Extracted data »
::::

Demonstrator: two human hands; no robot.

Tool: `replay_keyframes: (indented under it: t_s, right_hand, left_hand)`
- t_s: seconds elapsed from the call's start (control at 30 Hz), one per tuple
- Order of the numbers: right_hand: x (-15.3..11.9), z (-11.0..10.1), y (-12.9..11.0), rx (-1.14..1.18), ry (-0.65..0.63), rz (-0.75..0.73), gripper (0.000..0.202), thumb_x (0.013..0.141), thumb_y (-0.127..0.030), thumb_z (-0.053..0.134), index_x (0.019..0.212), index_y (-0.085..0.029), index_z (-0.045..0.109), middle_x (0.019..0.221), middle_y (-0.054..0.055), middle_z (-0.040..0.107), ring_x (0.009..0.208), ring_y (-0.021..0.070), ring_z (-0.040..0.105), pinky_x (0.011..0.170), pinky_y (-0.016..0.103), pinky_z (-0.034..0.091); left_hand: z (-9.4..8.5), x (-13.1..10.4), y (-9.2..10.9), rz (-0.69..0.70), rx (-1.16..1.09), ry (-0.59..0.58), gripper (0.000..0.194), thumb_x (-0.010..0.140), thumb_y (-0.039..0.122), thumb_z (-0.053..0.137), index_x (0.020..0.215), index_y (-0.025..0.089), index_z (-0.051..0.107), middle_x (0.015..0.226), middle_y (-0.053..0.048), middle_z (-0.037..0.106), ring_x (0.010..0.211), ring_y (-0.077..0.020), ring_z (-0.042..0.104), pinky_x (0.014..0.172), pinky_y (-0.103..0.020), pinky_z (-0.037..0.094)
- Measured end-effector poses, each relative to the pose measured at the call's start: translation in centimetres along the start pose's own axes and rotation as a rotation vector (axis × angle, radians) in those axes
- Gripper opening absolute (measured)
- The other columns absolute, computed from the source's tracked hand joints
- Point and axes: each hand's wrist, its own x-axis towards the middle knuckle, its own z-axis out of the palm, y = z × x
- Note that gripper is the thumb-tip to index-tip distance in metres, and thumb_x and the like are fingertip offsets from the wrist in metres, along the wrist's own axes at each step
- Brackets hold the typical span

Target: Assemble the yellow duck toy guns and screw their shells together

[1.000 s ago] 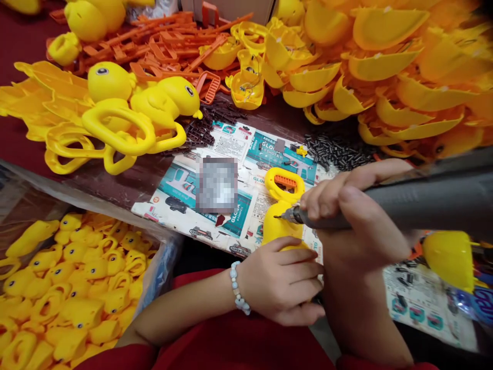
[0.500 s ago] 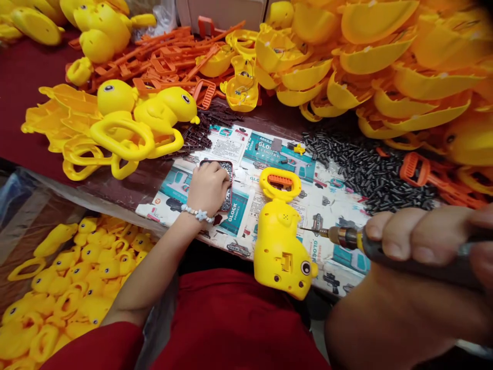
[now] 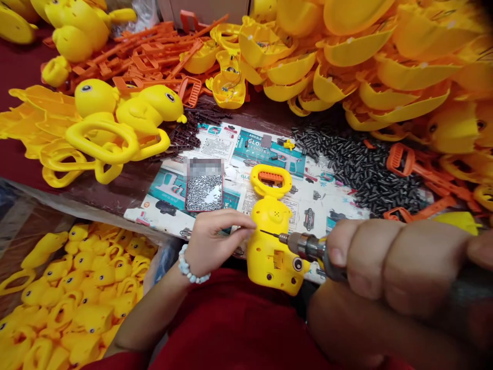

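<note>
A yellow duck-shaped toy with a ring handle lies near the table's front edge, its screw holes facing up. My left hand is at the toy's left side, thumb and forefinger pinched at the driver bit's tip; whatever small thing they hold is too small to make out. My right hand is wrapped round a power screwdriver, its thin bit pointing left across the toy. Behind my left hand sits a tray of small screws.
Yellow toys stand at the left, orange parts behind them. Black cylindrical pieces and stacked yellow shells lie at the right. A bin of yellow toys is below left.
My left hand has left the screw tray and come right and nearer, to the toy. My right hand has brought the screwdriver left, over the toy. The view has shifted slightly.
</note>
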Motion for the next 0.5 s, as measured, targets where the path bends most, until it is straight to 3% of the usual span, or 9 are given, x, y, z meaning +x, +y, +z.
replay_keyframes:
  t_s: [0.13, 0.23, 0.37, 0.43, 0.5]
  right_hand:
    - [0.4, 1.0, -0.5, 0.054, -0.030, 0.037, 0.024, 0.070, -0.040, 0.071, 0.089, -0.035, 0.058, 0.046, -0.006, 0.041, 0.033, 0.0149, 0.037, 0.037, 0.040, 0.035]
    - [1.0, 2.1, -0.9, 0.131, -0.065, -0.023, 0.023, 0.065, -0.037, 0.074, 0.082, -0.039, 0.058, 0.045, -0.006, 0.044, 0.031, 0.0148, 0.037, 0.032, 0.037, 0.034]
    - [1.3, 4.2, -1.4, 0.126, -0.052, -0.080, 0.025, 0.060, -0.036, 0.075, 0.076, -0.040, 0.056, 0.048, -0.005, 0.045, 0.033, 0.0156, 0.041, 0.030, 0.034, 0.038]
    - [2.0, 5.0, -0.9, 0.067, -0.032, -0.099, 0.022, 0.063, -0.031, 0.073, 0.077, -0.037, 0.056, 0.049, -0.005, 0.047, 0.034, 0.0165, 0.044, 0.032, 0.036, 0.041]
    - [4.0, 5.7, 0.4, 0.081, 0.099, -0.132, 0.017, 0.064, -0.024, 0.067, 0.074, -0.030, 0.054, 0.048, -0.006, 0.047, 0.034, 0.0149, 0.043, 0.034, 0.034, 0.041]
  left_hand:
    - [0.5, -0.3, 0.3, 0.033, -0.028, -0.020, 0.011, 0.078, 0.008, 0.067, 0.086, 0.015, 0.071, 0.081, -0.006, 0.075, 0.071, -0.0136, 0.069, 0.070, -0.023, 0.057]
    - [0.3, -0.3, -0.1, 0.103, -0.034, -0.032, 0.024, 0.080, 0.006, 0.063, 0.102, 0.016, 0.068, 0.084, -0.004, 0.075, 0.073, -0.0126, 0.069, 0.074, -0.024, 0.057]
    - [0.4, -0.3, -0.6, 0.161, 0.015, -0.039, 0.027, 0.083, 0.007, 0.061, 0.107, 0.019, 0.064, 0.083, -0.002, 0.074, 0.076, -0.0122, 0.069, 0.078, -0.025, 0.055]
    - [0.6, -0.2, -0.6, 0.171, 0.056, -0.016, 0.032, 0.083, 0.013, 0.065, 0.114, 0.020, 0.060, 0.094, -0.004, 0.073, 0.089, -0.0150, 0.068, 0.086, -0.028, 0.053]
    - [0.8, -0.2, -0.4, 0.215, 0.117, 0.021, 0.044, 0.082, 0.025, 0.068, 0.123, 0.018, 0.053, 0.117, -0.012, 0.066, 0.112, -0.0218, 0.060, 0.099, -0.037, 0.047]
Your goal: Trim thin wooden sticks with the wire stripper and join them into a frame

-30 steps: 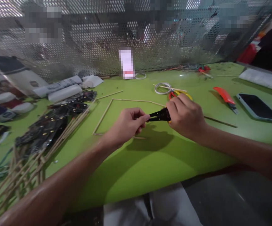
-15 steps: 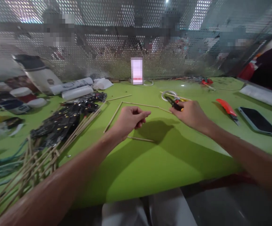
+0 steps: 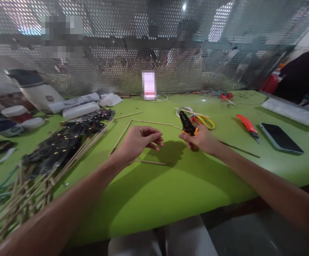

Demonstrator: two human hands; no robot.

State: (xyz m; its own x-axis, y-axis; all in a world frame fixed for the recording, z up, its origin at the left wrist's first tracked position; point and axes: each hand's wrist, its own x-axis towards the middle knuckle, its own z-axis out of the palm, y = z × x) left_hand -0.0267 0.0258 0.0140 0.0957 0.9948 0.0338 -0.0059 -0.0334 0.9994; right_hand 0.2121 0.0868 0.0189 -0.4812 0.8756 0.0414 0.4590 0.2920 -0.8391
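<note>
1. Filling most of the lower view, a bright green, smooth-topped table [image 3: 149,213] runs beneath both hands.
2. Along its far side stands a grey, perforated metal screen [image 3: 111,46].
3. On the left, a loose bundle of long, pale, thin wooden sticks [image 3: 83,151] lies beside a shiny black heap with gold dots [image 3: 61,142].
4. Near the middle, an open, angular outline of thin pale sticks [image 3: 151,122] lies flat on the table, partly hidden by the left hand.
5. The left hand [image 3: 141,142] is raised over that outline, thumb reaching forward and fingers loosely curled below it; whether the tips pinch anything small, I cannot tell.
6. The right hand [image 3: 201,139] has its fingers wrapped around a black, plier-like tool with yellow-orange grips [image 3: 186,122], its head pointing up and away from the person.
7. Well to the right lies a dark-screened phone in a pale blue case [image 3: 281,138], near an orange-red utility knife [image 3: 246,123].
8. Just beyond the tool rests a white, ring-shaped roll [image 3: 177,112].
</note>
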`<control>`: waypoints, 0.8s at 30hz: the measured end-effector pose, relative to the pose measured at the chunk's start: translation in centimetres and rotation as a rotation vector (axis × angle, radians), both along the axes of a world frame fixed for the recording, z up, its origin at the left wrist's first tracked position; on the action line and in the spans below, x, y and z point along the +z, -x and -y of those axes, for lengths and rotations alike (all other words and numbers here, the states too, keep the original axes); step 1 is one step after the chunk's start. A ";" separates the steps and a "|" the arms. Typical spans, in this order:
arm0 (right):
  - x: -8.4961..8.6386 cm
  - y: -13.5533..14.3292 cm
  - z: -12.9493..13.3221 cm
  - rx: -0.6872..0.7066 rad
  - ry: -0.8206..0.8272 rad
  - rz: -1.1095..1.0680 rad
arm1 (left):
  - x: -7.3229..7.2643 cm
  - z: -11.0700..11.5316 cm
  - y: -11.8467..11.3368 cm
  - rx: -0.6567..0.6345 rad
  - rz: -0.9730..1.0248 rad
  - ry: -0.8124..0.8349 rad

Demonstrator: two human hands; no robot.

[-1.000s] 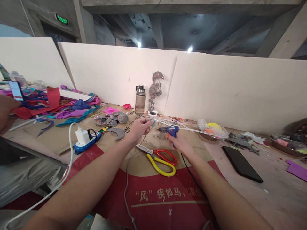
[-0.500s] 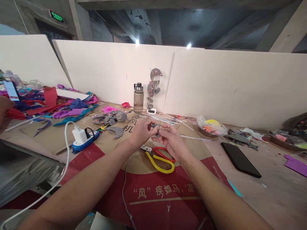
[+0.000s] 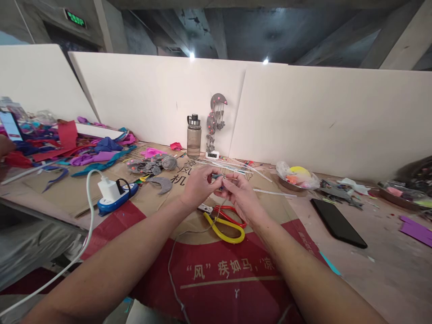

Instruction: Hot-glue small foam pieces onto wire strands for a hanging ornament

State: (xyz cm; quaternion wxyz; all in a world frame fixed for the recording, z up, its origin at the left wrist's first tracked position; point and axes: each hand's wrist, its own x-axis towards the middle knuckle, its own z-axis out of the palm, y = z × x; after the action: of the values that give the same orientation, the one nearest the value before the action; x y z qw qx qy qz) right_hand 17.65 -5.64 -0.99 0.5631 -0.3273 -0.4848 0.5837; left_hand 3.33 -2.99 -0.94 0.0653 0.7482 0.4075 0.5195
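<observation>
My left hand and my right hand meet above the cardboard, fingertips pinched together around a small grey piece, mostly hidden by the fingers. From between them a grey yarn hangs down, crosses the scissors and trails over the red printing toward me. Just below the hands lie scissors with one yellow and one red handle. To the left is a grey crescent moon of felt-like material, beside a grey yarn ball.
A water bottle and a grey moon hanging ornament stand by the white board. A blue power strip with a white charger is at left, a black phone at right. A bowl holds bagged bits.
The grey yarn now hangs from my fingers across the scissors, where before it lay further left. Both hands stay almost in place, with a slight shift of the fingers.
</observation>
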 end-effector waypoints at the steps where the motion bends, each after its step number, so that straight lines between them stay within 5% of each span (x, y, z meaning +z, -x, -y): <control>1: -0.1 0.0 -0.1 -0.014 -0.007 0.024 | 0.0 0.0 0.0 0.002 0.001 0.017; 11: -0.2 -1.1 -0.6 -0.403 -0.342 0.598 | -0.4 -0.6 -0.4 -0.140 0.162 0.318; 24: 0.2 -1.0 -0.4 -0.441 -0.378 0.720 | -0.3 -0.5 -0.3 -0.195 0.223 0.403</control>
State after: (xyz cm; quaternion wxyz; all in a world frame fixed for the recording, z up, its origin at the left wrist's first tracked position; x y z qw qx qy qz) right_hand 18.61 -5.24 -0.77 0.5195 -0.4962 -0.6661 0.2006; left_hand 3.63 -2.52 -1.27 0.3075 0.6937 0.4192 0.4985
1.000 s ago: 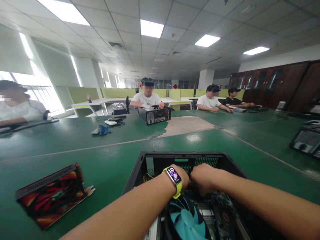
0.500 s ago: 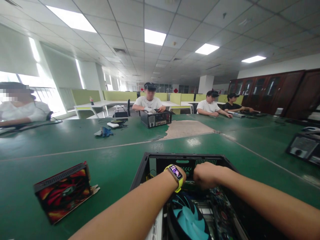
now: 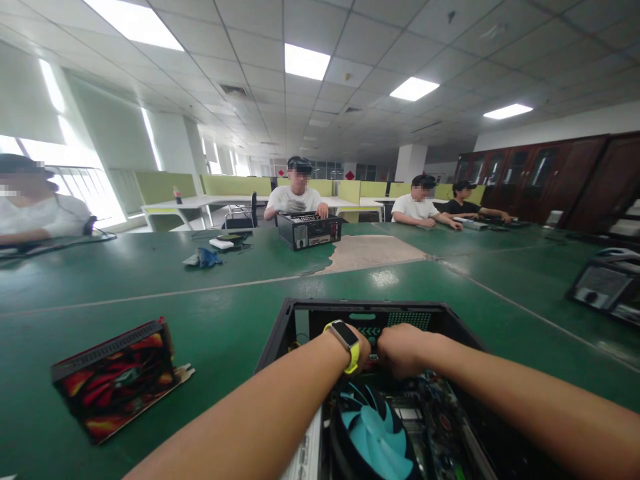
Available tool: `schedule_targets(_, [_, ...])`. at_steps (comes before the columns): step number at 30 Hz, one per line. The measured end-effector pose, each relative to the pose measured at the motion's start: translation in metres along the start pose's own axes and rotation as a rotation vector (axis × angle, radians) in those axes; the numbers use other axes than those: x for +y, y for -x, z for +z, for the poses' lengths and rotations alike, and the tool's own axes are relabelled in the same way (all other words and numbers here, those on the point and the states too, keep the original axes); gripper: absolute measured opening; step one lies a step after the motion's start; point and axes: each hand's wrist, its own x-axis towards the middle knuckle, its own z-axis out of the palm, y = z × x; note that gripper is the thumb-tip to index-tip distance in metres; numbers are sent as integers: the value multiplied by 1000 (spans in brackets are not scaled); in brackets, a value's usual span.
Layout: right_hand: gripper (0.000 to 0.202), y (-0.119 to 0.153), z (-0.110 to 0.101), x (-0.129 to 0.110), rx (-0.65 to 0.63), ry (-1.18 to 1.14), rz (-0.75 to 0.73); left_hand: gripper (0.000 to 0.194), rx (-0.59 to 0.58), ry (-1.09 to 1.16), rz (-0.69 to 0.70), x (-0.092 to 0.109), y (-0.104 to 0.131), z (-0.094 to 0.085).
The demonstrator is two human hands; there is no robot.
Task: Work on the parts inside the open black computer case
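While both forearms reach forward over the near edge of the green surface (image 3: pixel 150 280), the left hand (image 3: pixel 361 347) and the right hand (image 3: pixel 400 348) sit almost touching inside the open black computer case (image 3: pixel 280 327); the right hand's fingers are curled into a fist, the left hand's are hidden behind its wrist, and what either grips cannot be made out; a yellow-strapped watch (image 3: pixel 345 340) rides the left wrist; a teal cooler fan (image 3: pixel 375 437) lies just below the hands; a red-and-black graphics card (image 3: pixel 115 380) rests near the surface's near-left corner, well apart from the case.
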Motion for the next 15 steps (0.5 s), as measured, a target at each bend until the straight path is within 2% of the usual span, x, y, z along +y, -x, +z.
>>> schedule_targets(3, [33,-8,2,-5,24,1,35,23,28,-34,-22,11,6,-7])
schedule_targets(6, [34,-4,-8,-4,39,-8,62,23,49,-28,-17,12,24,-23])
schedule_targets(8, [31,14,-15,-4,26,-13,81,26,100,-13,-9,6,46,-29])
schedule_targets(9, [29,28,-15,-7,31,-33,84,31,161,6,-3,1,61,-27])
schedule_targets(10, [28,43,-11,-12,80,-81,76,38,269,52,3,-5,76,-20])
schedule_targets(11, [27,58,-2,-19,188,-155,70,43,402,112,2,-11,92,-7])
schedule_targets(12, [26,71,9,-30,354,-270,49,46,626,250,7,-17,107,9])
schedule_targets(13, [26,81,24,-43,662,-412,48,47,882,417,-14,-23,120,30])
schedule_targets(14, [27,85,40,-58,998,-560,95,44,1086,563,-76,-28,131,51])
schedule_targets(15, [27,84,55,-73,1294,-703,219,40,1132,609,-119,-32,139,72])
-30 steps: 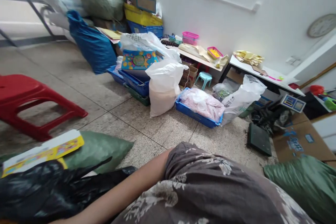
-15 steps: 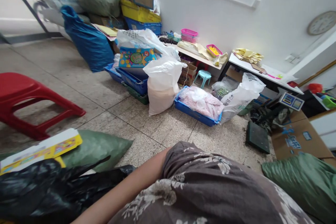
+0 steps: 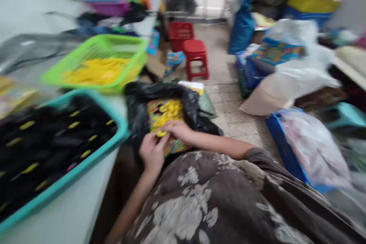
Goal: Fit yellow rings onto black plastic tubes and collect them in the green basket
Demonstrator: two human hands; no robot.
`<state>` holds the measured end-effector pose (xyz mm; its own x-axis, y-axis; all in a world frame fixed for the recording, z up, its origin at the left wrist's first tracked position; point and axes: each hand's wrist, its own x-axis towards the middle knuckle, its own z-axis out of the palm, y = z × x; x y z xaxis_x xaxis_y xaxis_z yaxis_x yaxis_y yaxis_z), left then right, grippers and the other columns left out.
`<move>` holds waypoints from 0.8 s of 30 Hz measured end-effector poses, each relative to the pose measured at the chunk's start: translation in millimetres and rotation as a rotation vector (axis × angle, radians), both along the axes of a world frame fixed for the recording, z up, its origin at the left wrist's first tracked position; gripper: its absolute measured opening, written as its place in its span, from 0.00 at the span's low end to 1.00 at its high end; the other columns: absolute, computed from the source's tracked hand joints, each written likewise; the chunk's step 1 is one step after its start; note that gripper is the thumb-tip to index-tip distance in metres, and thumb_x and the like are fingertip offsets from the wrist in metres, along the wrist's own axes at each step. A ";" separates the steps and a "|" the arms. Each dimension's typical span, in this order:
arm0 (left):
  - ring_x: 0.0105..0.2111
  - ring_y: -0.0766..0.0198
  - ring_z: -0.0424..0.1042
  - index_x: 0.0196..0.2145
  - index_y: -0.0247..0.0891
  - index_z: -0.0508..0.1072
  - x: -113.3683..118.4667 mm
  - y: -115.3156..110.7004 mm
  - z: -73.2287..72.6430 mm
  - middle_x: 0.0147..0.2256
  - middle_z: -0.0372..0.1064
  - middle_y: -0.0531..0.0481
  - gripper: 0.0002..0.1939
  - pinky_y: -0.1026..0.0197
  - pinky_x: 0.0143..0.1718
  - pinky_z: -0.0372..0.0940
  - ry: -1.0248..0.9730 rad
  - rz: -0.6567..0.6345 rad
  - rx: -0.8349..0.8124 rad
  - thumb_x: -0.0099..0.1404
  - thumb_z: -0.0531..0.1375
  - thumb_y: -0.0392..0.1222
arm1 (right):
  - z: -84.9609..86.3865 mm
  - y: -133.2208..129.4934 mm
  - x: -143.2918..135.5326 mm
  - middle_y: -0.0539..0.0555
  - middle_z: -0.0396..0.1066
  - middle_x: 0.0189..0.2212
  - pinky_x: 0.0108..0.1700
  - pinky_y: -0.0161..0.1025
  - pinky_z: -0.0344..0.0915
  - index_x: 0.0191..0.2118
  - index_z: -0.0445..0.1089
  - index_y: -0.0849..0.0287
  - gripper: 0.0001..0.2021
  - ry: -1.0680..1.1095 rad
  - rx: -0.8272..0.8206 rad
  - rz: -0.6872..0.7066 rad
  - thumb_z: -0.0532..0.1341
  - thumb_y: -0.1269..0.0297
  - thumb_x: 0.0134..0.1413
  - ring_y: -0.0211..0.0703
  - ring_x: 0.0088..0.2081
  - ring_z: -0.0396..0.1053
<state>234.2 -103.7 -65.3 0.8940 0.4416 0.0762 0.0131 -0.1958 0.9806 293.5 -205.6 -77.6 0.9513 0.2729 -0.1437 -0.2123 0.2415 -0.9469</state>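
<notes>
Turning my head away from the white bag point(image 3: 274, 97) and the blue crate point(image 3: 286, 148), which then lay at the right side of my view, I brought both hands into sight; a moment earlier I had seen only one bare arm and no hand at all. This meant that the work was no longer hidden from me, and I could guide it by eye. My left hand point(image 3: 151, 150) and my right hand point(image 3: 180, 129) met over the black bag point(image 3: 137, 110), with the fingers of both drawn narrow around one small yellow piece point(image 3: 161, 134). Which hand held it more firmly, I could not tell. The piece was between the two hands, at the near side of a yellow pile point(image 3: 171, 108), which lay on a colourful surface point(image 3: 175, 146) within the bag. It was bright yellow and seemed of the same kind as those in the pile, but the blur did not let me see its exact shape. The surface was speckled with many colours; whether it was a sheet or a box, I could not say. On my left, the green basket point(image 3: 134, 66) held more yellow things, and the teal tray point(image 3: 121, 122), on the white table point(image 3: 110, 164), was full of black things with yellow marks.
</notes>
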 end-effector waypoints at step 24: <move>0.17 0.74 0.59 0.32 0.42 0.62 -14.8 -4.9 -11.4 0.22 0.60 0.60 0.30 0.67 0.17 0.49 0.072 -0.121 -0.497 0.60 0.68 0.69 | 4.1 -3.4 -13.5 0.44 0.65 0.17 0.20 0.36 0.49 0.24 0.69 0.54 0.13 0.115 -0.025 -0.003 0.70 0.53 0.34 0.33 0.17 0.56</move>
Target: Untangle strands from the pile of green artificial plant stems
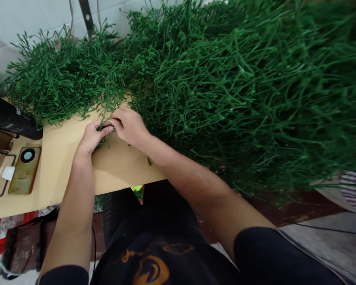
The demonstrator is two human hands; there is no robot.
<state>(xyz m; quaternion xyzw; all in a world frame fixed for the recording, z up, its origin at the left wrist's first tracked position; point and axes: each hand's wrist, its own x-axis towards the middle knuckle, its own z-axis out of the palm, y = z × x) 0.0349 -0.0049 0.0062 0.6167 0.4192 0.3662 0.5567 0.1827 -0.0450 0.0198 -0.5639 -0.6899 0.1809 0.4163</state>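
Left hand [92, 136] curled, fingers pinched on small green sprig [104, 131] at worktop [62, 166] middle. Right hand [129, 126] half closed, fingertips gripping same sprig from other side. Hands touching. Sprig lies at edge of big green stem pile [225, 87]. Phone [25, 170] well left.

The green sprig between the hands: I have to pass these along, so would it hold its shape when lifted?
Probably not. The green sprig looks thin and wiry like the heaped strands, which curve and droop, so it likely flops. It seems light. Its branching tips may snag on neighbours as the left hand and right hand lift it.
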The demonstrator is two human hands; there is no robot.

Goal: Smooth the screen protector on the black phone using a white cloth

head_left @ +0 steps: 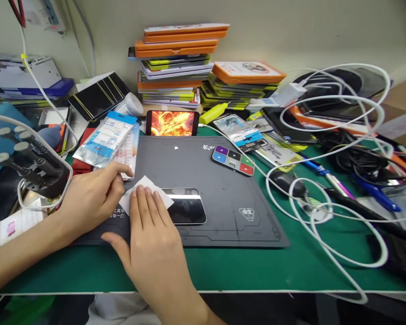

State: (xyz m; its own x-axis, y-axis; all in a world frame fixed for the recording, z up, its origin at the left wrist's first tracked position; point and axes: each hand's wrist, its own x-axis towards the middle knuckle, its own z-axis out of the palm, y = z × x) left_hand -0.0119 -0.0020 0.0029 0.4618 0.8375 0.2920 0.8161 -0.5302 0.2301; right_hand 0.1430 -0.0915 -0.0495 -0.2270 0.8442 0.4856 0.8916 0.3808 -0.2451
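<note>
A phone point(189, 210) lies flat, its dark glass facing up, on the grey work mat point(219, 194). Over its left part is a white wipe point(165, 197). My right hand point(152, 225) presses flat on the wipe, fingers stretched out and thumb spread to the left. Just left of it, my left hand point(98, 194) is held with its fingers curled and the index finger bent over toward the wipe. Whether the left fingers pinch anything is hidden. The left end of the phone is covered by the wipe and my right hand.
A lit phone point(172, 123) stands at the mat's back edge. Orange and yellow boxes point(177, 67) are stacked behind it. Screwdrivers in a holder point(42, 169) stand at left. A colored-square organizer point(233, 160) lies on the mat; white cables point(325, 212) loop at right.
</note>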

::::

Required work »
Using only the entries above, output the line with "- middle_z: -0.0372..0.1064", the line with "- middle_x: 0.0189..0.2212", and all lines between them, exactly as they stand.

Answer for the task »
  - middle_z: -0.0372..0.1064
  - middle_y: -0.0531..0.0481
  - gripper: 0.0002..0.1939
  - pinky_y: -0.1026..0.0197
  - pinky_x: 0.0143..0.1718
  - pinky_z: -0.0372..0.0940
  - ry: -1.0248..0.9730 rad
  - rz: -0.6567..0.6345 rad
  - rx: -0.8349..0.8124 rad
  - thumb_x: -0.0099..0.1404
  - thumb_z: -0.0531..0.1375
  - thumb_y: -0.0392..0.1222
arm1 (right):
  - z: -84.9609..86.3865 mm
  - y: -133.2208..129.4934 mm
  - x: -143.2918..135.5326 mm
  - middle_y: -0.0539..0.0555
  - middle_z: -0.0396..0.1066
  - middle_x: 0.0189..0.2212

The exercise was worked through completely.